[Extracted records]

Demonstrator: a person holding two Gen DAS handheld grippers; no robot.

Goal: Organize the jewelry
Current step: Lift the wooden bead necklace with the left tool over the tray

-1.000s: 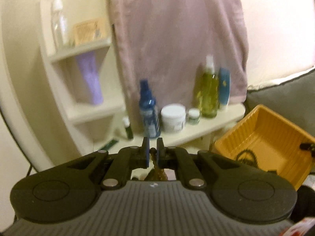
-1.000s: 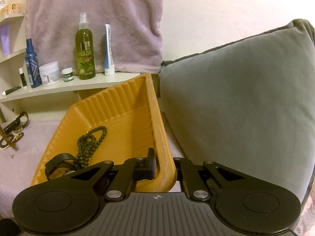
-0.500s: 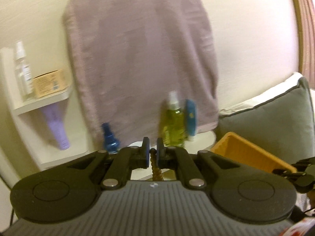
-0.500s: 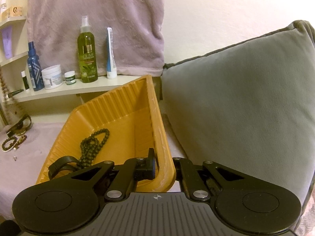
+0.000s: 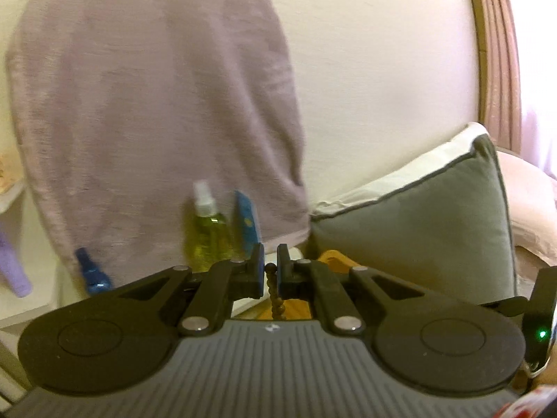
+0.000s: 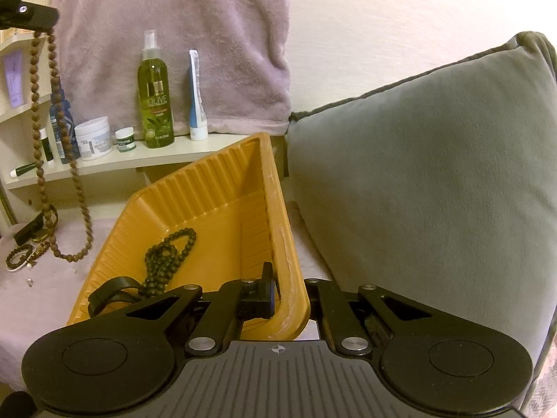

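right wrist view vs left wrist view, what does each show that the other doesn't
Only the right wrist view shows the orange tray's inside, holding a dark bead necklace and a black strap, plus loose bracelets on the bedding and the brown bead strand's full hanging loop. Only the left wrist view shows the left hand-held gripper pinching that strand between its pads, and a white pillow. Both show the towel, green spray bottle and grey cushion.

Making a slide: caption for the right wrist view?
Right gripper clamps orange tray rim; left gripper dangles brown bead necklace.
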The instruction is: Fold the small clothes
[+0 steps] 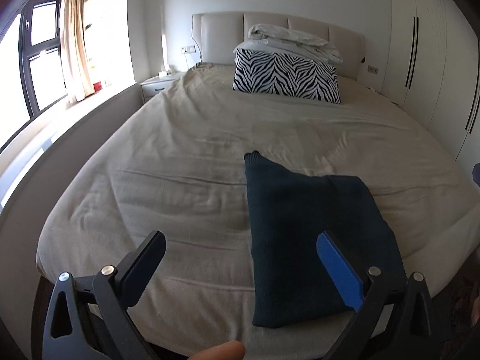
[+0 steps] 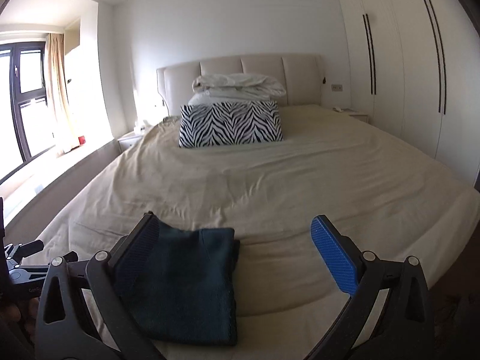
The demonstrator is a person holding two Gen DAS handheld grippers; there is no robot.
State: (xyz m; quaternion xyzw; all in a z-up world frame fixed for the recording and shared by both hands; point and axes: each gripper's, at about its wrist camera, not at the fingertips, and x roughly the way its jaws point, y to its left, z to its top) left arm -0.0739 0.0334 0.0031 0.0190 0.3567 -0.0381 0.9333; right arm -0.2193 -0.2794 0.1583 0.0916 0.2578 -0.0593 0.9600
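Note:
A dark teal knitted garment (image 1: 312, 237) lies folded on the beige bed sheet (image 1: 186, 162) near the foot edge of the bed. My left gripper (image 1: 240, 240) is open and empty above the foot edge; its blue-padded right finger (image 1: 339, 270) hangs over the garment. In the right wrist view the garment (image 2: 186, 288) lies low and left of centre. My right gripper (image 2: 234, 231) is open and empty, its left finger (image 2: 138, 249) over the garment's left edge. The left gripper's body (image 2: 21, 267) shows at the left edge of that view.
A zebra-striped pillow (image 1: 285, 75) and a folded white duvet (image 1: 294, 42) lie at the padded headboard (image 1: 222, 36). A window (image 1: 39, 57) with a curtain and a sill run along the left. White wardrobes (image 2: 399, 60) stand on the right. A nightstand (image 1: 156, 85) stands left of the headboard.

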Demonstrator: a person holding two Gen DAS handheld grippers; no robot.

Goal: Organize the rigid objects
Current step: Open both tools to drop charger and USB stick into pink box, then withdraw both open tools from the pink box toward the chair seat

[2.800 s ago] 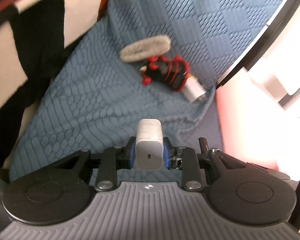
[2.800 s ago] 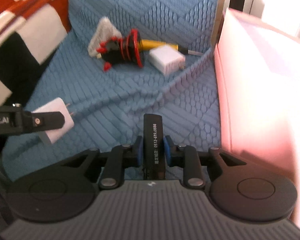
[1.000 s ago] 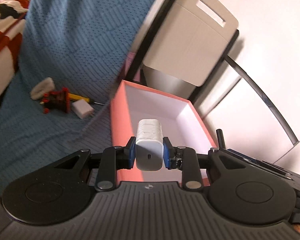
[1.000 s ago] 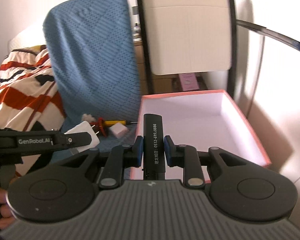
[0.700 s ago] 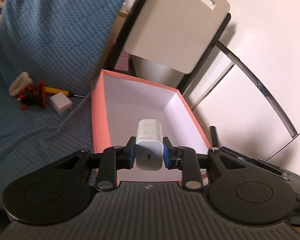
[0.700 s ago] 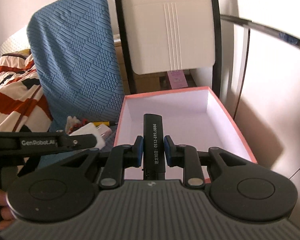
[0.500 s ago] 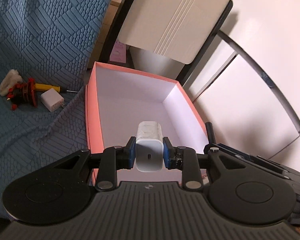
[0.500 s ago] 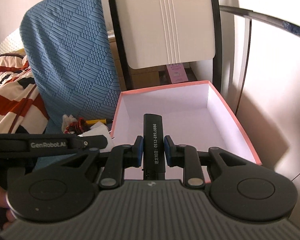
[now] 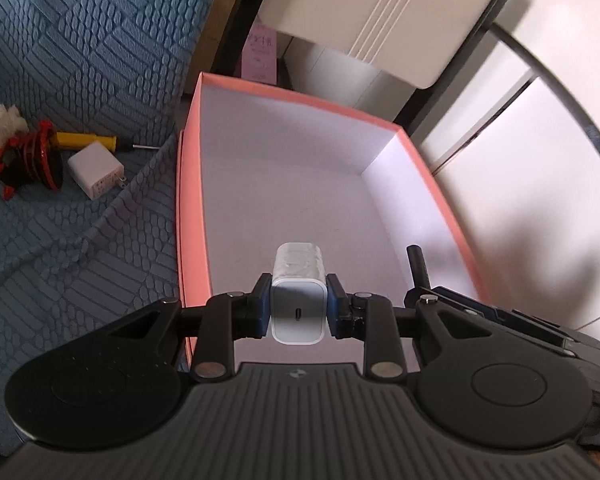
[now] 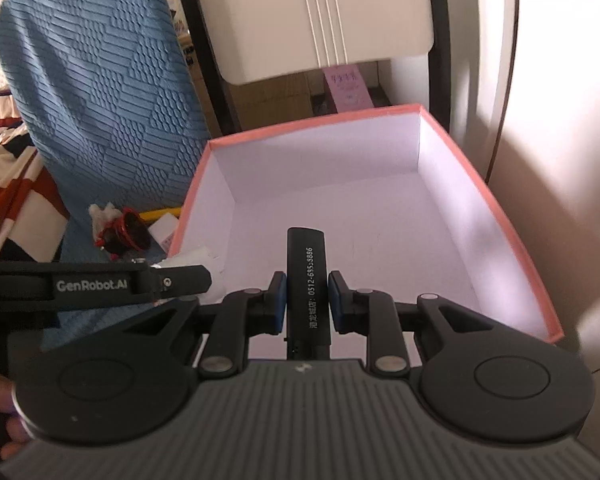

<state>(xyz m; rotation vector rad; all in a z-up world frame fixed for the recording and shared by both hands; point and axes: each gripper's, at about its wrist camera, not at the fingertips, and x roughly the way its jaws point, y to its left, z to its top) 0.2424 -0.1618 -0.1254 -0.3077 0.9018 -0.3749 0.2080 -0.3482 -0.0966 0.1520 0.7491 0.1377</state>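
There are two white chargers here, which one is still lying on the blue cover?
The white charger with metal prongs, lying beside the red and black toy. The other white charger is clamped in the left gripper over the pink box.

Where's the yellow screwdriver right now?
In the left wrist view, the yellow screwdriver lies on the blue textured cover, left of the pink box, behind the loose white charger.
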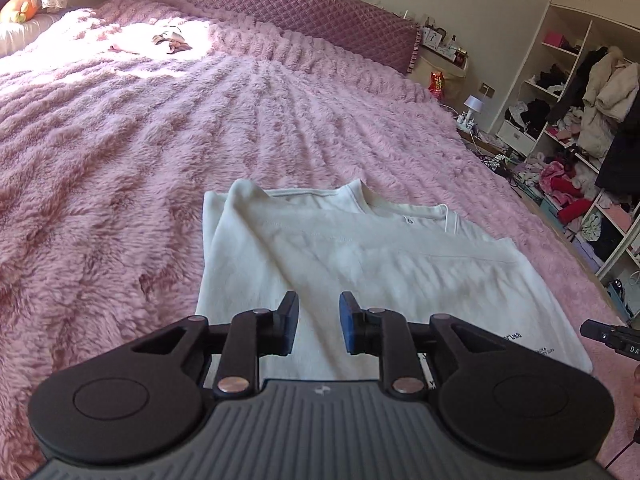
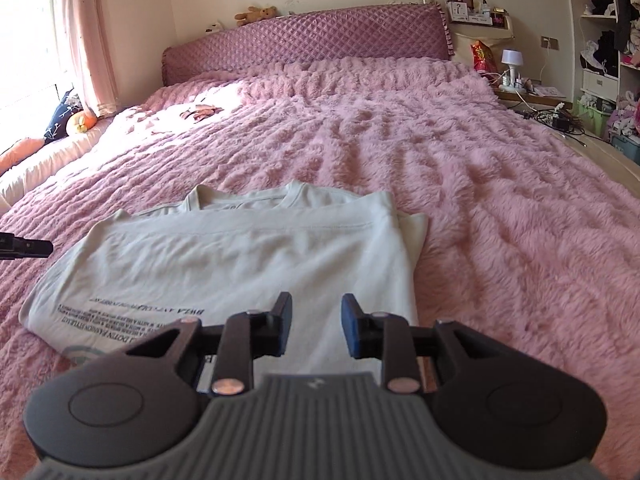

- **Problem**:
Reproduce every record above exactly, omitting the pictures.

- **Expected answer**:
Demonstrator: a person holding two Gen DAS handheld grippers; no robot.

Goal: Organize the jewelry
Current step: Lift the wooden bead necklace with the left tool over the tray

-1.000s: 
-1.000s: 
-0.500s: 
-0.500s: 
+0.000s: 
+0.000s: 

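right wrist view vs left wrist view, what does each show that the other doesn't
Only the right wrist view shows the orange tray's inside, holding a dark bead necklace and a black strap, plus loose bracelets on the bedding and the brown bead strand's full hanging loop. Only the left wrist view shows the left hand-held gripper pinching that strand between its pads, and a white pillow. Both show the towel, green spray bottle and grey cushion.

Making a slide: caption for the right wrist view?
Right gripper clamps orange tray rim; left gripper dangles brown bead necklace.
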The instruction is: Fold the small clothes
[+0 steps] 
[+0 steps] 
The demonstrator is a person holding two Gen DAS handheld grippers; there is no robot.
State: (xyz m; quaternion xyzw; all in a z-up world frame fixed for the recording and shared by both hands; point and axes: each gripper's, at about its wrist camera, not at the fingertips, and x roughly the way its jaws point, y to its left, z to its top) left arm -0.0739 0.0334 0.0031 0.0190 0.3567 -0.0381 0.9333; right arm -0.2193 -0.2794 0.1583 0.0916 0.2578 -0.0593 0.9600
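Note:
A dark teal knitted garment (image 1: 312, 237) lies folded on the beige bed sheet (image 1: 186, 162) near the foot edge of the bed. My left gripper (image 1: 240, 240) is open and empty above the foot edge; its blue-padded right finger (image 1: 339, 270) hangs over the garment. In the right wrist view the garment (image 2: 186, 288) lies low and left of centre. My right gripper (image 2: 234, 231) is open and empty, its left finger (image 2: 138, 249) over the garment's left edge. The left gripper's body (image 2: 21, 267) shows at the left edge of that view.
A zebra-striped pillow (image 1: 285, 75) and a folded white duvet (image 1: 294, 42) lie at the padded headboard (image 1: 222, 36). A window (image 1: 39, 57) with a curtain and a sill run along the left. White wardrobes (image 2: 399, 60) stand on the right. A nightstand (image 1: 156, 85) stands left of the headboard.
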
Demonstrator: a person holding two Gen DAS handheld grippers; no robot.

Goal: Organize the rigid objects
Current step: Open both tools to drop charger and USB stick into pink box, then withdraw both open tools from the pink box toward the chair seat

[2.800 s ago] 
[2.800 s ago] 
[1.000 s ago] 
[1.000 s ago] 
[0.700 s ago] 
[0.700 s ago] 
[0.500 s ago] 
[0.500 s ago] 
[now] 
[now] 

<state>(xyz m; rotation vector rad; all in a z-up world frame fixed for the recording and shared by both hands; point and axes: each gripper's, at about its wrist camera, not at the fingertips, and x roughly the way its jaws point, y to its left, z to its top) 0.2424 -0.1618 -0.1254 -0.3077 0.9018 -0.3749 0.2080 -0.3482 -0.0966 0.1520 0.7491 0.1377</state>
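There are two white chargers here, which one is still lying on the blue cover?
The white charger with metal prongs, lying beside the red and black toy. The other white charger is clamped in the left gripper over the pink box.

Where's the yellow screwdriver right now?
In the left wrist view, the yellow screwdriver lies on the blue textured cover, left of the pink box, behind the loose white charger.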

No additional work remains on the exercise.